Wednesday, October 1, 2008

Week 6 Reading Notes

Researching Challenges in Digital Archiving and Long-term Preservation

Hedstrom's paper was disheartening. She maintains that there is tremendous work yet to be done in ensuring preservation through digital libraries. There is no date on her paper; perhaps the situation has improved in the years since she wrote it.

She outlines five concerns:
  1. We cannot manage and preserve digital libraries fast enough; we need either more manpower, more money, or more automated tasks.
  2. Uninterrupted preservation of digital objects into the unforeseeable future is a great challenge, since software and hardware require frequent migration.
  3. Lack of precedents and models means more knowledge is needed on legal issues, cost-benefit analysis, etc.
  4. Better technology is needed, especially to automatically write, extract, restructure and manage metadata.
  5. Networks and templates are needed to encourage standardization and interoperability among digital libraries.
Actualized Preservation Threats

Littman's article was not much more encouraging than Hedstrom's. However, it is useful that Littman is publicizing potential pitfalls in executing a digital repository. The major problems were media failure (such as portable hard drive issues), hardware failure (data loss and service disruption due to hard drive failure), software failure (including METS and XML issues), and operator errors (mistakes caused by humans).

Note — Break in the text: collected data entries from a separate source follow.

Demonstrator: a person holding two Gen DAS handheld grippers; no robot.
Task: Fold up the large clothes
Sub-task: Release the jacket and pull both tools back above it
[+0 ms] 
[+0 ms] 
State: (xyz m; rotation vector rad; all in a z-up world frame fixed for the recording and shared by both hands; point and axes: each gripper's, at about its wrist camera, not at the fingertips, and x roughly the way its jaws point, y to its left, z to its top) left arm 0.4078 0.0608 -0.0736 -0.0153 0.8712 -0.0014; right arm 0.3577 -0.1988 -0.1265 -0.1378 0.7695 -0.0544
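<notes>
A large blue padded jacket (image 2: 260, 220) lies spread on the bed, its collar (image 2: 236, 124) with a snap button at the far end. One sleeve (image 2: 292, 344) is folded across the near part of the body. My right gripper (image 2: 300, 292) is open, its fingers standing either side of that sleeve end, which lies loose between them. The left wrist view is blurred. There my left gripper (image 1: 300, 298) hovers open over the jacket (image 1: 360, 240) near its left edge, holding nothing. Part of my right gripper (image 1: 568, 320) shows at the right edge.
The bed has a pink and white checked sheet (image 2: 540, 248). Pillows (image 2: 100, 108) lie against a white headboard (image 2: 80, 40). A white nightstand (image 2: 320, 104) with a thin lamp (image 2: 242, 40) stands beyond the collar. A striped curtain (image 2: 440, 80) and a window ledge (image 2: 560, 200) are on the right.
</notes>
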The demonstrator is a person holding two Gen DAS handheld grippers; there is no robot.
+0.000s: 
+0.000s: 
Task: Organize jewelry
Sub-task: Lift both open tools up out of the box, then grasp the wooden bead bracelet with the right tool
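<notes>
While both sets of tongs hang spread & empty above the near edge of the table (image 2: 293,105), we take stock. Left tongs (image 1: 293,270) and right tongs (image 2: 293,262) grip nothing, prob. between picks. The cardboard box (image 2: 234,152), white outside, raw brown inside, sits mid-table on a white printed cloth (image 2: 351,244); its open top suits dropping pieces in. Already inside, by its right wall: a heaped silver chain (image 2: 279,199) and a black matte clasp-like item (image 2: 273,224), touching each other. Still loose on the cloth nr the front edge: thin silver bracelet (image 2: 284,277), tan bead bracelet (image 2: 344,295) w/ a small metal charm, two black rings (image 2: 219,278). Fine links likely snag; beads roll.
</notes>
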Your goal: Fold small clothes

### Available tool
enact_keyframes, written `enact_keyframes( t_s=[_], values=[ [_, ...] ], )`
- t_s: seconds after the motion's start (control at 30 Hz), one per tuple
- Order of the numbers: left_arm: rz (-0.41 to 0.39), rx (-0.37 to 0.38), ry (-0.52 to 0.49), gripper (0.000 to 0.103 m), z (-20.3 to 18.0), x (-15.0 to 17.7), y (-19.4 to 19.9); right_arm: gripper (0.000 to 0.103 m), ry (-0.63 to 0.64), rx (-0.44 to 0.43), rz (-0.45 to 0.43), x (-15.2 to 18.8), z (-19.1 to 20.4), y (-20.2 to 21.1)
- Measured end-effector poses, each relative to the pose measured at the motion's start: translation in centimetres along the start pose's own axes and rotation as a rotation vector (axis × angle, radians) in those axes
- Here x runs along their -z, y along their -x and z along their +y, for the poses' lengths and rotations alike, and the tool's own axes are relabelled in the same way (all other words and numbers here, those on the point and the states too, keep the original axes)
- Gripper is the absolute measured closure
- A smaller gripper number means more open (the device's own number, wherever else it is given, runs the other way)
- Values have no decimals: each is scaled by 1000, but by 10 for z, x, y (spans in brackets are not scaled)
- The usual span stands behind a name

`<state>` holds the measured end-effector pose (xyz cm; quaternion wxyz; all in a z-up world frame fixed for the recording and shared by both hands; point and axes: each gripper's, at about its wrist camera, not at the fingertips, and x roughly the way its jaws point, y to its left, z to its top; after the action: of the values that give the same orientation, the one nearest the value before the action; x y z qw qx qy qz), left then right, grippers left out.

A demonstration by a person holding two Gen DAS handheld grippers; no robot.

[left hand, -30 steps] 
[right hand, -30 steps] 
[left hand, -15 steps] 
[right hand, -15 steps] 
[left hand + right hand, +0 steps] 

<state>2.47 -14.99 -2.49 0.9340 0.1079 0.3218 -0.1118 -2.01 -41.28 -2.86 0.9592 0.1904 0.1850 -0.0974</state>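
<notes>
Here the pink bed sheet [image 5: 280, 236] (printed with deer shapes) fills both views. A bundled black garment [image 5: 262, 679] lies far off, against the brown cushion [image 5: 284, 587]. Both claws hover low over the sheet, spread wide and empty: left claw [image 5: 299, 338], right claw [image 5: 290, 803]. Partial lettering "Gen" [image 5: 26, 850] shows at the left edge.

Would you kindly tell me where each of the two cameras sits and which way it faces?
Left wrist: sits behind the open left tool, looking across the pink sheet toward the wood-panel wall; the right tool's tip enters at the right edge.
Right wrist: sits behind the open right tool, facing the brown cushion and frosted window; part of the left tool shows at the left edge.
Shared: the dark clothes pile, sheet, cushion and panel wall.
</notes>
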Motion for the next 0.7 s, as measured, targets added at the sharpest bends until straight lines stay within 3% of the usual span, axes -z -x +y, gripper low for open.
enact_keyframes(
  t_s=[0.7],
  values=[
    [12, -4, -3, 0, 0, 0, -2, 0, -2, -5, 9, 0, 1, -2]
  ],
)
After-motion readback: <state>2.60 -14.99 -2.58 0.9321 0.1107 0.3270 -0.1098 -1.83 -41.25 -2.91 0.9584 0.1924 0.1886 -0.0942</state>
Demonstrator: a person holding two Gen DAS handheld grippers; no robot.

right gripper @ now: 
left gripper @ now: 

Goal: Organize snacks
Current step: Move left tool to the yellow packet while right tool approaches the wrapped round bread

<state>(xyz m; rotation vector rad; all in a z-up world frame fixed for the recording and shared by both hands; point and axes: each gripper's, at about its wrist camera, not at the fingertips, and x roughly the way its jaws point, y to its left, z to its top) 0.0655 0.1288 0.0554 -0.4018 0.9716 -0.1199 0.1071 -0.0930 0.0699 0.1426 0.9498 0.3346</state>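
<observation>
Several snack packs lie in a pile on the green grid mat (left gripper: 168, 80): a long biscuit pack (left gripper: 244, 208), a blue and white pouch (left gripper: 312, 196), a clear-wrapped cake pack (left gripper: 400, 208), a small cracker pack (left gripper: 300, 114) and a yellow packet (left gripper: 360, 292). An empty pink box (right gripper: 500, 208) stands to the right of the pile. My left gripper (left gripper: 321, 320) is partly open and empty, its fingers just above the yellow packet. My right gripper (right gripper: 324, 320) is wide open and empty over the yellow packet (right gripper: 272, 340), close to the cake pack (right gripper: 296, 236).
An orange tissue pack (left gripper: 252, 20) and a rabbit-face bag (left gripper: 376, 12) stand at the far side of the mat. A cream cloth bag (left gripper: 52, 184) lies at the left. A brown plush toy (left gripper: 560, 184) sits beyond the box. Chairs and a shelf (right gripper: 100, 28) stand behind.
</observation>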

Littman mentioned that metadata was encoded as METS, MODS, MARCXML, PREMIS, and MIX. Why were so many codes used? Does this increase interoperability with other libraries?

"Ingest of digitized newspapers into the repository began while the repository was still under development," wrote Littman. "This is probably fairly common." Why is this common? Why were developers so pressed for time that they had to ingest before testing the repository? Is this a result of poor project planning and lack of deadline adherence?

The Open Archival Information System Reference Model

A forum of national space agencies formed this model from a desire to establish shared concepts and definitions for digital preservation and archiving. The open forum developed standards for a repository that would preserve and provide access to information.

They delineated several responsibilities of an Open Archival Information System:
  1. Define collection scope and motivate information owners to pass items to the archive.
  2. Obtain sufficient custody and intellectual property rights of the items.
  3. Define scope of primary user community.
  4. Be sure users can independently understand the items.
  5. Create preservation policies and procedures.
  6. Make the archive available to the intended community.
The archive has three parts - environment, functional components, and information objects.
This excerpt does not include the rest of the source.